## WORK REQUEST:
Everything in the listing below should be repeated verbatim, apart from the pictures.

________________

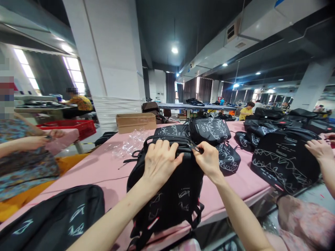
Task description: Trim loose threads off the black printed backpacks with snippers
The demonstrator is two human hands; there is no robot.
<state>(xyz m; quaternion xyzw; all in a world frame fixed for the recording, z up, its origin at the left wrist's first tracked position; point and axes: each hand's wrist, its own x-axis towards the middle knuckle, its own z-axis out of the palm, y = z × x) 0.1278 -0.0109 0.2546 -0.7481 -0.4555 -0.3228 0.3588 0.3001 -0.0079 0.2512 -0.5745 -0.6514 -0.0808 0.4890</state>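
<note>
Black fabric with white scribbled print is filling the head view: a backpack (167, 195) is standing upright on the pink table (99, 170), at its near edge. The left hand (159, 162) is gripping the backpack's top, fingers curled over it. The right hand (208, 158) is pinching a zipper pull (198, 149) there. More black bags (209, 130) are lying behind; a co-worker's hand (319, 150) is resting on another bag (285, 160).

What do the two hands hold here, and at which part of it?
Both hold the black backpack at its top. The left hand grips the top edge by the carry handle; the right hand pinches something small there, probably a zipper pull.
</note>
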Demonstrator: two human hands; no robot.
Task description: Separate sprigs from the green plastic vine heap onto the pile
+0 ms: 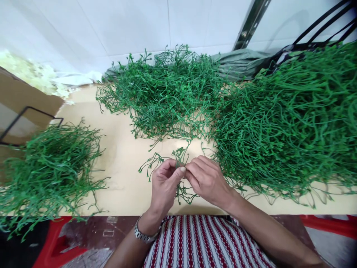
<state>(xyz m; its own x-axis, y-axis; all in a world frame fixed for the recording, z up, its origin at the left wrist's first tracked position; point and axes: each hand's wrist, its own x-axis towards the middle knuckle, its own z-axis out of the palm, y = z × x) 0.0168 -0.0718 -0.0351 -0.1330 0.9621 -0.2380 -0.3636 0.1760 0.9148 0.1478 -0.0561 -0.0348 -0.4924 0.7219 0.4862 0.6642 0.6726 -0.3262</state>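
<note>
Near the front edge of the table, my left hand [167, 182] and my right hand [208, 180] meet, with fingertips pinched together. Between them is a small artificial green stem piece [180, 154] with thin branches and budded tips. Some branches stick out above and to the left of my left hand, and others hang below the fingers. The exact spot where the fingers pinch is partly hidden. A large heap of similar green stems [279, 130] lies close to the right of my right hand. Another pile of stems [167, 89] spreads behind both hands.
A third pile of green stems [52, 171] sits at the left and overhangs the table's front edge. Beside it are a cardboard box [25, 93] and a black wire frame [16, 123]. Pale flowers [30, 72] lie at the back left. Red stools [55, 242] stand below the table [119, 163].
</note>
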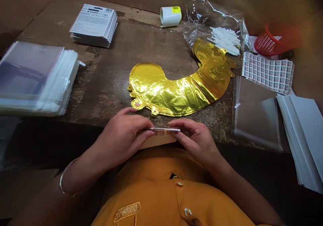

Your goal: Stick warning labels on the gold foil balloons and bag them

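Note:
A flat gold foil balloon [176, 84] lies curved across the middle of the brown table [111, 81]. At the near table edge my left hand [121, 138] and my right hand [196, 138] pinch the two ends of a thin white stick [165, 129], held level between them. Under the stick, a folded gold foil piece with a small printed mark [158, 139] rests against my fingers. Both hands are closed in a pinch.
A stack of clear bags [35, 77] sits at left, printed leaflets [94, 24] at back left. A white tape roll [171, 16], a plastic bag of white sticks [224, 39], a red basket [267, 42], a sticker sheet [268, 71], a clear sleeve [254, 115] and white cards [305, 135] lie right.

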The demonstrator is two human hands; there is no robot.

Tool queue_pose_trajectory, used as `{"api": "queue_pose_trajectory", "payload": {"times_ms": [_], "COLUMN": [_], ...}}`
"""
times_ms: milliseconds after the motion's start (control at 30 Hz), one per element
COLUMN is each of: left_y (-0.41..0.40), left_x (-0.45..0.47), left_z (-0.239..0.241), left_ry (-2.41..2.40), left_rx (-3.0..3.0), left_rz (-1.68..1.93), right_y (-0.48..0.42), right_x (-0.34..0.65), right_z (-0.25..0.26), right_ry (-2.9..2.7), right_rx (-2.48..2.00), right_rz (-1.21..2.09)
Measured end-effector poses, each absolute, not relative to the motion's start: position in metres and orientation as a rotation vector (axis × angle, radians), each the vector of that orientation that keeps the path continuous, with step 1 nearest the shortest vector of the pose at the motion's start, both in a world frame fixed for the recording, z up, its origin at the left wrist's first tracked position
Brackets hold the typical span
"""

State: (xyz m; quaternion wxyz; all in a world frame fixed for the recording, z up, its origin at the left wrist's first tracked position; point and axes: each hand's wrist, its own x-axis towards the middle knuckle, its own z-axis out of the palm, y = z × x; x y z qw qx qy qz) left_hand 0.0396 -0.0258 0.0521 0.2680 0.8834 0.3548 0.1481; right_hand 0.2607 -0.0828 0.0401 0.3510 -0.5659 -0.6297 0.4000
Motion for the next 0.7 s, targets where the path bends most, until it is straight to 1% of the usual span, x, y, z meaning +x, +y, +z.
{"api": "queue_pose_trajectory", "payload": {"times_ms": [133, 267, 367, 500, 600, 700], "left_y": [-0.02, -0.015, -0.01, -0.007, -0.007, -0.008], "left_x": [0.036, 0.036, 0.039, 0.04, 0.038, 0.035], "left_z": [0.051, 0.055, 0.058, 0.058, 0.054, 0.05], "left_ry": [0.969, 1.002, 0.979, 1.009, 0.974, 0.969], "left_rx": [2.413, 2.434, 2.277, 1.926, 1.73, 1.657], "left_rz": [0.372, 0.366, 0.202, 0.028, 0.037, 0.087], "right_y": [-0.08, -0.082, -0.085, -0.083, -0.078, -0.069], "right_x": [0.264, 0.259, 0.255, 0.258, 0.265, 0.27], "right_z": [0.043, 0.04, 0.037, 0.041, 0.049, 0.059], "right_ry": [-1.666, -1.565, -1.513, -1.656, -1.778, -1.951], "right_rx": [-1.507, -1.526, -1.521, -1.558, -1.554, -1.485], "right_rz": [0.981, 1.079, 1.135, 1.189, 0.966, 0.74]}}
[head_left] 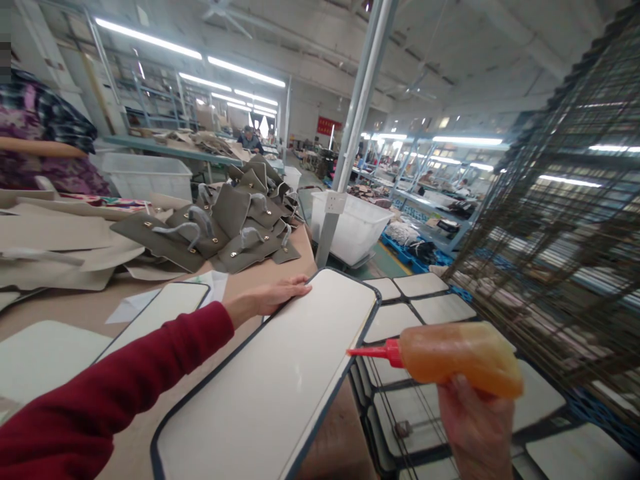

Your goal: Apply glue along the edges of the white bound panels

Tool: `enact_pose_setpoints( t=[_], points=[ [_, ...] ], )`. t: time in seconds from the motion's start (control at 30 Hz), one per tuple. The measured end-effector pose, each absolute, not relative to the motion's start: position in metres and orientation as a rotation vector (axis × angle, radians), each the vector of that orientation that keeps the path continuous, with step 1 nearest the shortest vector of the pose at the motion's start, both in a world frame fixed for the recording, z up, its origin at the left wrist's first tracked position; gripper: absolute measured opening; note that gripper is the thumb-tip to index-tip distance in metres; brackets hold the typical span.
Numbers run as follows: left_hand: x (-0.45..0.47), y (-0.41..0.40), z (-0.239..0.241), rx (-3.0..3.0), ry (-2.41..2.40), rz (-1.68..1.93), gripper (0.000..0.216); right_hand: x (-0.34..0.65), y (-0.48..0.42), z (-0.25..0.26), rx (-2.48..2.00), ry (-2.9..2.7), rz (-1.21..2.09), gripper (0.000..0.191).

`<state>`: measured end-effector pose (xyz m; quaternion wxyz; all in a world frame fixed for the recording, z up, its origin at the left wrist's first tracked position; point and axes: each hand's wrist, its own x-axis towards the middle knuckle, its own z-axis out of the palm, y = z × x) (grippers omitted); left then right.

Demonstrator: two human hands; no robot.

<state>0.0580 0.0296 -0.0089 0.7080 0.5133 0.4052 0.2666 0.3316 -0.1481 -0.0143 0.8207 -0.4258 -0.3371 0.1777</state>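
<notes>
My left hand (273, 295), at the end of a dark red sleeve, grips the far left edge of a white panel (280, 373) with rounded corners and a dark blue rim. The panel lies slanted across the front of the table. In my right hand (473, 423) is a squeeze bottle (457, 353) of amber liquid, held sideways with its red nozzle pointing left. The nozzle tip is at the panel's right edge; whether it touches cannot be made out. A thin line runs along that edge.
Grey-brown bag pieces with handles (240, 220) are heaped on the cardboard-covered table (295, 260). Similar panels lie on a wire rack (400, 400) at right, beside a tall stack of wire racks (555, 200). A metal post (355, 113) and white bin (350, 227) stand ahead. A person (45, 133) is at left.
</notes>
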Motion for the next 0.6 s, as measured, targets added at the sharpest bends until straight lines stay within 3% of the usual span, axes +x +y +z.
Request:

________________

## RESPONSE AREA:
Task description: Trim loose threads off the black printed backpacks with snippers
The demonstrator is two human hands; there is no robot.
<state>(xyz m; quaternion xyzw; all in a world frame fixed for the recording, z up, its origin at the left wrist's first tracked position; point and axes: each hand's wrist, its own x-axis towards the middle knuckle, its own z-axis out of the palm, y = z × x) 0.1278 -0.0109 0.2546 -0.7481 -0.4555 -0.3228 0.3588 0.3001 -0.0079 0.2512 -0.5745 -0.6514 -0.0808 0.4890</state>
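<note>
Black fabric with white scribbled print is filling the head view: a backpack (167, 195) is standing upright on the pink table (99, 170), at its near edge. The left hand (159, 162) is gripping the backpack's top, fingers curled over it. The right hand (208, 158) is pinching a zipper pull (198, 149) there. More black bags (209, 130) are lying behind; a co-worker's hand (319, 150) is resting on another bag (285, 160).

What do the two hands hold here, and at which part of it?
Both hold the black backpack at its top. The left hand grips the top edge by the carry handle; the right hand pinches something small there, probably a zipper pull.
</note>
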Demonstrator: two human hands; no robot.
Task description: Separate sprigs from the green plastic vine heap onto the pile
+0 ms: 
<state>(xyz m; its own x-axis, y-axis; all in a world frame fixed for the recording, z up, its origin at the left wrist's first tracked position; point and axes: each hand's wrist, its own x-axis towards the middle knuckle, its own z-axis out of the palm, y = z × x) 0.0168 -0.0718 -0.0351 -0.1330 0.9621 -0.2380 -0.3636 0.1760 0.9148 0.1478 -0.0561 -0.0348 -0.4924 0.7219 0.4862 0.6642 0.6726 -0.3262</state>
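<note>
Near the front edge of the table, my left hand [167, 182] and my right hand [208, 180] meet, with fingertips pinched together. Between them is a small artificial green stem piece [180, 154] with thin branches and budded tips. Some branches stick out above and to the left of my left hand, and others hang below the fingers. The exact spot where the fingers pinch is partly hidden. A large heap of similar green stems [279, 130] lies close to the right of my right hand. Another pile of stems [167, 89] spreads behind both hands.
A third pile of green stems [52, 171] sits at the left and overhangs the table's front edge. Beside it are a cardboard box [25, 93] and a black wire frame [16, 123]. Pale flowers [30, 72] lie at the back left. Red stools [55, 242] stand below the table [119, 163].
</note>
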
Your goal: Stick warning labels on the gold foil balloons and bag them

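Note:
A flat gold foil balloon [176, 84] lies curved across the middle of the brown table [111, 81]. At the near table edge my left hand [121, 138] and my right hand [196, 138] pinch the two ends of a thin white stick [165, 129], held level between them. Under the stick, a folded gold foil piece with a small printed mark [158, 139] rests against my fingers. Both hands are closed in a pinch.
A stack of clear bags [35, 77] sits at left, printed leaflets [94, 24] at back left. A white tape roll [171, 16], a plastic bag of white sticks [224, 39], a red basket [267, 42], a sticker sheet [268, 71], a clear sleeve [254, 115] and white cards [305, 135] lie right.
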
The demonstrator is two human hands; there is no robot.

Tool queue_pose_trajectory, used as `{"api": "queue_pose_trajectory", "payload": {"times_ms": [_], "COLUMN": [_], ...}}`
"""
times_ms: milliseconds after the motion's start (control at 30 Hz), one per element
COLUMN is each of: left_y (-0.41..0.40), left_x (-0.45..0.47), left_z (-0.239..0.241), left_ry (-2.41..2.40), left_rx (-3.0..3.0), left_rz (-1.68..1.93), right_y (-0.48..0.42), right_x (-0.34..0.65), right_z (-0.25..0.26), right_ry (-2.9..2.7), right_rx (-2.48..2.00), right_rz (-1.21..2.09)
Measured end-effector poses, each absolute, not relative to the motion's start: position in metres and orientation as a rotation vector (axis × angle, radians), each the vector of that orientation that keeps the path continuous, with step 1 nearest the shortest vector of the pose at the motion's start, both in a world frame fixed for the recording, z up, its origin at the left wrist's first tracked position
Brackets hold the typical span
"""

State: (xyz m; quaternion wxyz; all in a world frame fixed for the recording, z up, its origin at the left wrist's first tracked position; point and axes: each hand's wrist, its own x-axis towards the middle knuckle, its own z-axis out of the palm, y = z × x; x y z qw qx qy qz) left_hand 0.0396 -0.0258 0.0521 0.2680 0.8834 0.3548 0.1481; right_hand 0.2607 -0.0828 0.0401 0.3510 -0.5659 -0.6297 0.4000
Motion for the next 0.7 s, targets where the path bends most, until it is straight to 1% of the usual span, x, y, z meaning +x, +y, +z.
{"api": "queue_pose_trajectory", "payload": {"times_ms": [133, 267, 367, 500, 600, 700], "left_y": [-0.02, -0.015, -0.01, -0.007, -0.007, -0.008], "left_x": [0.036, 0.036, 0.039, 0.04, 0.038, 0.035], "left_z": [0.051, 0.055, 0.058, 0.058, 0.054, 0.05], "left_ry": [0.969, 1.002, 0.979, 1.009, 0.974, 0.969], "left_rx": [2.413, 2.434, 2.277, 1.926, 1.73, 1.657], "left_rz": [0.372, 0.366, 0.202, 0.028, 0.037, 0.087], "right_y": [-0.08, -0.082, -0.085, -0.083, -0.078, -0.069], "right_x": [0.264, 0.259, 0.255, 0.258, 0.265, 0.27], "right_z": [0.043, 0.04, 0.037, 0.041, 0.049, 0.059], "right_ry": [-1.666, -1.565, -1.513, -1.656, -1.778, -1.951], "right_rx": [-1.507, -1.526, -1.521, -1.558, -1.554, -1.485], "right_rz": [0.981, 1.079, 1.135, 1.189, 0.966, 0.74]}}
[head_left] 

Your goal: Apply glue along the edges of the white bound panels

Tool: `enact_pose_setpoints( t=[_], points=[ [_, ...] ], )`. t: time in seconds from the motion's start (control at 30 Hz), one per tuple. The measured end-effector pose, each absolute, not relative to the motion's start: position in metres and orientation as a rotation vector (axis × angle, radians), each the vector of that orientation that keeps the path continuous, with step 1 nearest the shortest vector of the pose at the motion's start, both in a world frame fixed for the recording, z up, its origin at the left wrist's first tracked position; gripper: absolute measured opening; note that gripper is the thumb-tip to index-tip distance in metres; brackets hold the typical span.
Numbers run as follows: left_hand: x (-0.45..0.47), y (-0.41..0.40), z (-0.239..0.241), rx (-3.0..3.0), ry (-2.41..2.40), rz (-1.68..1.93), gripper (0.000..0.216); right_hand: x (-0.34..0.65), y (-0.48..0.42), z (-0.25..0.26), rx (-2.48..2.00), ry (-2.9..2.7), rz (-1.21..2.09), gripper (0.000..0.191).

`<state>`: measured end-effector pose (xyz m; quaternion wxyz; all in a world frame fixed for the recording, z up, its origin at the left wrist's first tracked position; point and axes: each hand's wrist, its own x-axis towards the middle knuckle, its own z-axis out of the palm, y = z × x) (grippers omitted); left then right.

Demonstrator: two human hands; no robot.

<state>0.0580 0.0296 -0.0089 0.7080 0.5133 0.4052 0.2666 0.3316 -0.1481 -0.0143 0.8207 -0.4258 -0.3371 0.1777</state>
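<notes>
My left hand (273, 295), at the end of a dark red sleeve, grips the far left edge of a white panel (280, 373) with rounded corners and a dark blue rim. The panel lies slanted across the front of the table. In my right hand (473, 423) is a squeeze bottle (457, 353) of amber liquid, held sideways with its red nozzle pointing left. The nozzle tip is at the panel's right edge; whether it touches cannot be made out. A thin line runs along that edge.
Grey-brown bag pieces with handles (240, 220) are heaped on the cardboard-covered table (295, 260). Similar panels lie on a wire rack (400, 400) at right, beside a tall stack of wire racks (555, 200). A metal post (355, 113) and white bin (350, 227) stand ahead. A person (45, 133) is at left.
</notes>
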Motion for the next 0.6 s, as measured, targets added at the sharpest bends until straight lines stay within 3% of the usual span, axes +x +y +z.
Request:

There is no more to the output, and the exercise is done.